The directors skim the details of the X-Ray Spex story, instead focusing on social and political undercurrents. The film is especially sensitive to the complexities of racial identity, as Styrene was herself. The daughter of a Scottish-Irish mother and a Somalian father, she did not see herself reflected in post-war British culture. Interviews with Styrene’s Black and mixed-race contemporaries, such as Don Letts, The Bodysnatchers’ Rhoda Dakar and Pauline Black of The Selecter, add context on the racial tensions of the late 1970s.

Marion Elliott-Said’s daughter, co-director Celeste Bell in Poly Styrene: I Am a Cliché (2021)

Styrene’s ironising of consumer culture and what she calls “the plastic way of life” in her songs and clothes is a safety valve that fails suddenly when she has a breakdown in 1978. Exhausted from constant touring, she sees a UFO – “A bright ball of luminous pink energy, like a fireball” – and is admitted to the Maudsley Hospital in south London, prompting years in and out of the mental health system.

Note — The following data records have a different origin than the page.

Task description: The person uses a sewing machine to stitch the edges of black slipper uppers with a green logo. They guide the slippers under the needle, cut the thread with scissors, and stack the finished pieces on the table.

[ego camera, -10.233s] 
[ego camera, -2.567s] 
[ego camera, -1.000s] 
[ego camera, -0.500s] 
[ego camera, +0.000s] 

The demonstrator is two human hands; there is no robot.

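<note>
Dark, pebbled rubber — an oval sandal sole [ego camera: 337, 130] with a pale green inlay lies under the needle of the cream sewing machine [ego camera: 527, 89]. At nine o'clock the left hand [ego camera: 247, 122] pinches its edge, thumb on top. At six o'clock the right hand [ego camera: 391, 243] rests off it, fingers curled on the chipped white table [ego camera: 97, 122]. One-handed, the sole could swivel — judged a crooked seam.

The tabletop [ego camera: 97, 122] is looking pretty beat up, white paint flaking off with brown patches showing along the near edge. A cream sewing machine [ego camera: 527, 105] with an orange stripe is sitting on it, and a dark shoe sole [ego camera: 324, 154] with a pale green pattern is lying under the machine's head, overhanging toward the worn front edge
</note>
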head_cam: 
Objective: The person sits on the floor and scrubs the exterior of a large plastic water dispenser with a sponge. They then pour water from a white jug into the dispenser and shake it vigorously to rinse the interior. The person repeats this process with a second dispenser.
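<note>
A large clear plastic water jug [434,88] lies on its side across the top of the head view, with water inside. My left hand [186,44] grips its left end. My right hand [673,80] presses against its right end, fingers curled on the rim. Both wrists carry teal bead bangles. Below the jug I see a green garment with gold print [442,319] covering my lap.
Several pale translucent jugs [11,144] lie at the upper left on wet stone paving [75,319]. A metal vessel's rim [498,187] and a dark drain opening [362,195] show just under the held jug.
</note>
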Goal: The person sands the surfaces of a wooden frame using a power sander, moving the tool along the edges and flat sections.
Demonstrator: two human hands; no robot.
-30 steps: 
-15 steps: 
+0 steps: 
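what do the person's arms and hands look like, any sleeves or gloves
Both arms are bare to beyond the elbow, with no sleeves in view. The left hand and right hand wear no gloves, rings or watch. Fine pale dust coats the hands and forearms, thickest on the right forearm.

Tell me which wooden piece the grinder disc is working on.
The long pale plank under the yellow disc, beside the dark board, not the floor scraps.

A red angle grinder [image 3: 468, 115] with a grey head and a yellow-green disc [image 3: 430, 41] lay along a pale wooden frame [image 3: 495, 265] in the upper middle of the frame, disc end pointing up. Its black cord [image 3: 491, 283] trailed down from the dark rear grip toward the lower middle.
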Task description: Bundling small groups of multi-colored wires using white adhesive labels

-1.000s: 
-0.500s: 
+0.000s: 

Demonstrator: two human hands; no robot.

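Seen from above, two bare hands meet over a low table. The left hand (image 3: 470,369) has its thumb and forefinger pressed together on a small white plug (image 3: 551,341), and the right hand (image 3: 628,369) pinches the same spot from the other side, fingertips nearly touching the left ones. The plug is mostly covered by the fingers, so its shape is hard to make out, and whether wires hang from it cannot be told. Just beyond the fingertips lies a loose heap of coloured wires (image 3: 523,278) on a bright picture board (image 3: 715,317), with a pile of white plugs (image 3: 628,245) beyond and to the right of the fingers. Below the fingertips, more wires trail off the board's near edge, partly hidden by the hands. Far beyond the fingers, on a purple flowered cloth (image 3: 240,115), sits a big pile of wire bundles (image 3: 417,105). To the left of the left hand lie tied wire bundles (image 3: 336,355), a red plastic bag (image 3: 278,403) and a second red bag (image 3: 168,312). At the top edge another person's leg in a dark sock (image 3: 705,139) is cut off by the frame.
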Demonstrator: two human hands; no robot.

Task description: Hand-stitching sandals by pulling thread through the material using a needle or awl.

From this point, the film’s narrative becomes more finely tuned and gripping, in part because it becomes Bell’s story too. Born in the early 1980s, Bell’s early memories are of Bhaktivedanta Manor, the Hare Krishna temple in Hertfordshire where Styrene took her daughter to live after joining the movement. Bell, whose voice is uncannily like her mother’s, revisits the manor and relates the details of her erratic childhood calmly and with compassion.

The mother and daughter’s eventual reconciliation is bittersweet, given Styrene’s early death from cancer, aged only 53, shortly after making her first solo album in many years. The film’s closing sequence, in which Bell journeys to India to scatter Styrene’s ashes in the Yamuna river, is visually lush, perhaps too lush, but potential cliches are undercut by Bell’s ambivalent, self-aware script.

It is tempting to present stories like Poly Styrene’s as triumphant feminist parables, focusing only on barrier-breaking achievements, but Sng and Bell’s approach has more veracity, revealing how vulnerability and trauma can co-exist with abrasive music and fuck-you outfits, and that identity is often both hard won and exploited.